Celle qui a embrasé chaque parcelle de mon être. La passion à l'état brut. Un aimant. Une drogue.
La flamme s'est instantanément ravivée quand sa route a de nouveau croisé la mienne.
Je la contemple, stupéfait de la revoir après autant de temps. Stupéfait oui, mais plus que satisfait.
Les rayons chauds du soleil illuminent sa magnifique chevelure brune et créent de doux reflets châtains. Un léger rictus dévoile ses petites fossettes sexy dont j'étais éperdument tombé amoureux. Elle est plongée dans sa lecture comme lors de notre dernier rendez-vous. Ce livre réussit à éclairer son visage heureux et il attise ma jalousie. Deux ans auparavant, j'étais celui qui lui dérobait d'immenses sourires, celui qui éclairait son regard, celui qu'elle touchait. Je m'imagine être entre ses doigts, caressé comme les douces pages de son roman d'amour. Un souvenir agréable resurgit alors aussitôt. Ma tête posée sur son ventre, elle me chatouillait les cheveux et les entortillait avec délicatesse. Un moment magique et d'une tendresse incroyable. À cette simple idée, mon cœur se serre. Renoncer à elle avait été le choix le plus difficile de toute ma vie et elle m'avait manqué à chaque instant depuis.
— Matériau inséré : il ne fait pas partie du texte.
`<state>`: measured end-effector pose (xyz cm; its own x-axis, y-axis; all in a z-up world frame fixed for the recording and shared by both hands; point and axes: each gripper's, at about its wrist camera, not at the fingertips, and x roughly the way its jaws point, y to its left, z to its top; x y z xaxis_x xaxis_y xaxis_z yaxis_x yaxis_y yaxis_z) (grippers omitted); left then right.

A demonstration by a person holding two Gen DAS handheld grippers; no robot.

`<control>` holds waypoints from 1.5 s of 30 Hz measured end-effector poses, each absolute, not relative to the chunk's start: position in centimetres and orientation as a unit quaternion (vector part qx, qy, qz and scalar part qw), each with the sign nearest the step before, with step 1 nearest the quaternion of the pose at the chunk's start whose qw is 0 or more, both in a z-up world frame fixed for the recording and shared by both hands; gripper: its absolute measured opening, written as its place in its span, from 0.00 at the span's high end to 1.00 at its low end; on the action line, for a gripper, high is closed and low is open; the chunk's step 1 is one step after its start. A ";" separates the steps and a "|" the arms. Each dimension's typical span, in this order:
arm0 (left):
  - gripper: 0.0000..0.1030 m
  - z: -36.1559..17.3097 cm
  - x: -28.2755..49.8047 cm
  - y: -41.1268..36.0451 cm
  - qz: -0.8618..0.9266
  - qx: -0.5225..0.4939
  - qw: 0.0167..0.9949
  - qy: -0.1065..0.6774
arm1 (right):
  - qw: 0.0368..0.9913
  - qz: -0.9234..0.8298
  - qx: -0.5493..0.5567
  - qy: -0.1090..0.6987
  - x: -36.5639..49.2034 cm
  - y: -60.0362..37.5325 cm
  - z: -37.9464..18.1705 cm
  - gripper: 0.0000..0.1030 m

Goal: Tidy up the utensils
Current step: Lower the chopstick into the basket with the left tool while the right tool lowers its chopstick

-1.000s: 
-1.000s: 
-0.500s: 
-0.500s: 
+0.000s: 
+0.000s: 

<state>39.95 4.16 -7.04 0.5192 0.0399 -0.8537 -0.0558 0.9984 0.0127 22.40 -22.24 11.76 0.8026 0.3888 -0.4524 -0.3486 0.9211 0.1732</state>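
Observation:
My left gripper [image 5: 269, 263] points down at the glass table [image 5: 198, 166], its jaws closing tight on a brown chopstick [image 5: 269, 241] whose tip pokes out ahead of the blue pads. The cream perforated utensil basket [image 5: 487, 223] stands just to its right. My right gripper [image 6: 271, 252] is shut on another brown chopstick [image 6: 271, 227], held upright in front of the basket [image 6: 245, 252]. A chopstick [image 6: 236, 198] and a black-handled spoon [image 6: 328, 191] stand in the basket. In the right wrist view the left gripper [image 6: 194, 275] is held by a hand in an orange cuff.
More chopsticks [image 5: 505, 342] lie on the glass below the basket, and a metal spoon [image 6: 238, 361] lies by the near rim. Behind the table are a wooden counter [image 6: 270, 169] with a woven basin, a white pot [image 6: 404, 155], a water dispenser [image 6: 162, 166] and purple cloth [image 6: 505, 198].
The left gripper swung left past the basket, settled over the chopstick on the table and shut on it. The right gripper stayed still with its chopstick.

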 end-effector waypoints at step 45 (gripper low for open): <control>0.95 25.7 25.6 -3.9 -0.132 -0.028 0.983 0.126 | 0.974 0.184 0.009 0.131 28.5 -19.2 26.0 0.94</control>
Elle était mon Yseult malgré le fait que je n'étais pas son preux chevalier Tristan. J'en étais bien loin même et je n'avais pas cette prétention. Elle méritait tellement plus qu'un simple écuyer. Elle aurait dû être traitée comme la reine qu'elle était et non comme une vulgaire servante de la cour royale.
J'ai longtemps pensé que notre liaison n'avait été que le fruit de mon imagination débordante, une histoire dont je rêve encore, deux ans après, une addiction en veille qui me hante, un goût d'inachevé. Et pourtant, elle est là, assise droit devant, face à moi, à cette table, seule avec ses pensées, toujours aussi superbe et mystérieuse.
Alors qu'elle évite soigneusement mon regard, le mien s'attarde sur ses longues jambes bronzées et dénudées. Sa manière de les croiser et de balancer son pied chaussé d'un joli escarpin à talon très haut m'hypnotise. Sa cheville fine effectue des petits cercles avec une certaine élégance.
Mes yeux remontent peu à peu vers sa poitrine qui me plaisait tant. Petits seins certes, mais parfaitement symétriques et qui tiennent sans l'aide d'un soutien-gorge, un bonnet B, largement suffisant pour ma part. Son décolleté léger laisse apparaître un tatouage discret qui n'existait pas auparavant, une sorte d'inscription. Je fronce les sourcils, tentant de deviner ce qui est écrit sans pouvoir y arriver, bien trop éloigné de ma cible. Mes poils se hérissent à l'idée de parcourir de mes doigts cette partie de son anatomie. Des pensées lubriques envahissent mon esprit et refusent de le quitter.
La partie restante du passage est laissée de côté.